Dean of Students Kenyon Bonner talked to students about diversity on campus during Dialogue with the Dean on Tuesday night. Evan Meng | Staff Photographer

By Janine Faust / Staff Writer

Pitt students and faculty used markers, large posters and brainpower Tuesday evening to address diversity and inclusion at Pitt.

In the second installment of Pitt’s Dialogue with the Dean, a University-sponsored conversation as part of Pitt’s Year of Diversity, Vice Provost and Dean of Students Kenyon Bonner and other faculty hoped to learn more about what concerns Pitt students had about diversity and inclusion on campus since they last spoke. Twenty-nine Pitt students and faculty gathered in the Union to reinforce their support for issues that had been brought up at the first session in October.

Springboarding from the last discussion, the attendees discussed getting more support and aid for low-income students and promoting more events and programs concerning minority groups on campus. They also brought up new concerns, including the need to encourage inclusion in future newcomers to Pitt as well as upholding students’ personal beliefs and concerns.

“The country is a lot different now than it was in October,” Bonner said. “We want to make sure that what people prioritized in October is what they are still prioritizing now, and that we didn’t miss anything.”

Bonner said the University will take the suggestions and concerns to pinpoint what the most pressing issues on campus are.  He said Pitt will use feedback from the talks to continue raising awareness about diversity’s importance and making sure all students feel comfortable on campus.

“This isn’t just so I can say ‘Oh, I did two talks,’” Bonner said. “I want to do something with what I’ve heard here.”

At the last Dialogue with the Dean event, held Oct. 4, attendees spoke about the need for more political, financial and racial diversity on campus, as well as ways to educate people on the gaps between people from different backgrounds.

At the most recent event, attendees were split into five groups and given a large sheet of paper and markers. They were tasked with coming up with solutions to key problems concerning diversity and inclusion, such as how to increase talk about diversity and make people more aware of inclusive policies on campus.

While students discussed which categories were the most important for Pitt to focus on, many mentioned a need for professors to encourage political discussions among students.

Beside Pitt’s faculty, attendees also want Pitt’s student body to be more diverse. Vinh Luong, a sophomore computer science major, said Pitt needs to do more to recruit students from diverse backgrounds in order to create a better learning environment, as well as more creativity and understanding.

Luong, a graduate of Central High School in Philadelphia, one of the nation’s most diverse schools, said he experienced culture shock upon coming to Pitt.
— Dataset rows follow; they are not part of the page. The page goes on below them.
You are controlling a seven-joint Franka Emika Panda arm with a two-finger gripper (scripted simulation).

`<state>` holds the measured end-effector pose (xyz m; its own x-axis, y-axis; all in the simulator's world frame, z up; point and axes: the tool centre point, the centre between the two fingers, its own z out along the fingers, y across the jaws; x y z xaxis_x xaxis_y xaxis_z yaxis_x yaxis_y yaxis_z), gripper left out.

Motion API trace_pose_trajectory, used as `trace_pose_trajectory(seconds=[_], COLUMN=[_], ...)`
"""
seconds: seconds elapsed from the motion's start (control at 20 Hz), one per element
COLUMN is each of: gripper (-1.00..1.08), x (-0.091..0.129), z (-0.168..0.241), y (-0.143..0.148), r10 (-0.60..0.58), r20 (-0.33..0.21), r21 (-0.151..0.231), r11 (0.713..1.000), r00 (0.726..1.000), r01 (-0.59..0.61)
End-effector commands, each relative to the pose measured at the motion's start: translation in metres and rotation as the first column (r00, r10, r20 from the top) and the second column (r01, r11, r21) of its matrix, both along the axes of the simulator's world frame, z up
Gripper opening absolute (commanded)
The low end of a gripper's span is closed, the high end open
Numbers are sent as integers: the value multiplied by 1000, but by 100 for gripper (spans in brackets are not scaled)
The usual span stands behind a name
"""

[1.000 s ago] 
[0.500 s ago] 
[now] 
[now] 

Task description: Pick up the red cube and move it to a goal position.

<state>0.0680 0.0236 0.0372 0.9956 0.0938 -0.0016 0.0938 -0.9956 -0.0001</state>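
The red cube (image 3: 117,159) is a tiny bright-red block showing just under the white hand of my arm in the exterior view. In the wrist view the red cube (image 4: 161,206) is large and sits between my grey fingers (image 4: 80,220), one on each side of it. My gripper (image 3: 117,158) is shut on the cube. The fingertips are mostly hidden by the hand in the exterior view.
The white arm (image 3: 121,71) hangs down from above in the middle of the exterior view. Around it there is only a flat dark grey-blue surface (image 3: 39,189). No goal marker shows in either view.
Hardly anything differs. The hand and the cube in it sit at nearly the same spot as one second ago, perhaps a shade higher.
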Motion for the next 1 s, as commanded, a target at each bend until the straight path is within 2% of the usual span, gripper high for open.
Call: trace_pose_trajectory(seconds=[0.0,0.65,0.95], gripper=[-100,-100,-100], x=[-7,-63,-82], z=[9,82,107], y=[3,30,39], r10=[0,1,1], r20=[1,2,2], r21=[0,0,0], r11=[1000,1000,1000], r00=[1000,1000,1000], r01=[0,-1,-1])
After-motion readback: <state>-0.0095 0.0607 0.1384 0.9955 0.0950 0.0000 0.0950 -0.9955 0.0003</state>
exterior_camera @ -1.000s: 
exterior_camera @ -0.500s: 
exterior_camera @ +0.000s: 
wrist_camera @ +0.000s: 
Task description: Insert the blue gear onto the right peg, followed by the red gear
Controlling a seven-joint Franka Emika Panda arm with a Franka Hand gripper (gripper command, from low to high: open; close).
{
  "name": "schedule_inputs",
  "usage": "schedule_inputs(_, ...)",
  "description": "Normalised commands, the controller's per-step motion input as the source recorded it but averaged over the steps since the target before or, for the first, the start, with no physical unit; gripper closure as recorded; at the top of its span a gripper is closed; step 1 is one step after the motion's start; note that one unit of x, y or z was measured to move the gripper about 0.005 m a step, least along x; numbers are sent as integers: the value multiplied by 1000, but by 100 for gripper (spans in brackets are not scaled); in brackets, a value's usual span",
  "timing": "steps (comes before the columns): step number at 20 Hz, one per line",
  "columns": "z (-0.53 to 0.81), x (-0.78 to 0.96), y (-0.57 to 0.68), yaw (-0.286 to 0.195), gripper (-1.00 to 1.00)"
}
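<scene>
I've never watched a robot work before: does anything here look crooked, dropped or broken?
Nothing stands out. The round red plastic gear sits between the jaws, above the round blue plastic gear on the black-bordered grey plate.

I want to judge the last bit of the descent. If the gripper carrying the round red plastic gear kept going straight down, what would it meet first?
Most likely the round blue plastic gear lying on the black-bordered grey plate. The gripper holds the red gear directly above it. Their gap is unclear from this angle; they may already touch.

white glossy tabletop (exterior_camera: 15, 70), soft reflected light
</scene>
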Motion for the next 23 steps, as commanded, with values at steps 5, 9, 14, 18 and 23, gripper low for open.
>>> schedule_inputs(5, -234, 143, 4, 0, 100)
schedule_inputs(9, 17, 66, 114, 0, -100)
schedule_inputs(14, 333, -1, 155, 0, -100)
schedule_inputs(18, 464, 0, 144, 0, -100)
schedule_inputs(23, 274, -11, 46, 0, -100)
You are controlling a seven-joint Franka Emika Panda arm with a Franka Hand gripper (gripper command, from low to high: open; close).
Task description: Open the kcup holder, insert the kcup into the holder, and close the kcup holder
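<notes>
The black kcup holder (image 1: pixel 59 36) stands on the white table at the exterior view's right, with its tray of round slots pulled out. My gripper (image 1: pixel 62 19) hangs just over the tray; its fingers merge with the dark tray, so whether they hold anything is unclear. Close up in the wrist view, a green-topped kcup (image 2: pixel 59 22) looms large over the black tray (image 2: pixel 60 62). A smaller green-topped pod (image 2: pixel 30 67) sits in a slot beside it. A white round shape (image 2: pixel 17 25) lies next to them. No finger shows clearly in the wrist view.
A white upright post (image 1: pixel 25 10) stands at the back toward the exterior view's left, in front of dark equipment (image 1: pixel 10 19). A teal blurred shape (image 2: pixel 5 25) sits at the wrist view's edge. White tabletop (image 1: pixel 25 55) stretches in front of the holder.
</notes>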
“I guess I sort of took the diversity at my high school for granted,” Luong said. “I think it’d be great if Pitt would encourage more exploration and community building between everyone at Pitt.”

Jenea Lyles, a first-year microbiology and sociology major, said she would like Pitt to encourage students to try supporting groups that they do not know much about.

“It’d be cool if more was done to encourage men to check out the Campus Women’s Organization and for white people to get involved with organizations like Black Action Society,” Lyles said.

Following this theme of exploration and education, students brainstormed diversity awareness tools like a Campus Clarity-type app which would teach students what microaggressions are and how they affect people, as well as a first-year seminar about diversity taught by upperclass students or teacher’s assistants.

Edenis Augustin, a first-year psychology major, said incoming students should be exposed to the diversity already present at Pitt as a way of comforting students from less represented racial and financial backgrounds.

“I know it was comforting for me to see during [Orientation Week] that there were so many people on the faculty and in my class that were from diverse backgrounds, and I think that should be continued,” Augustin said.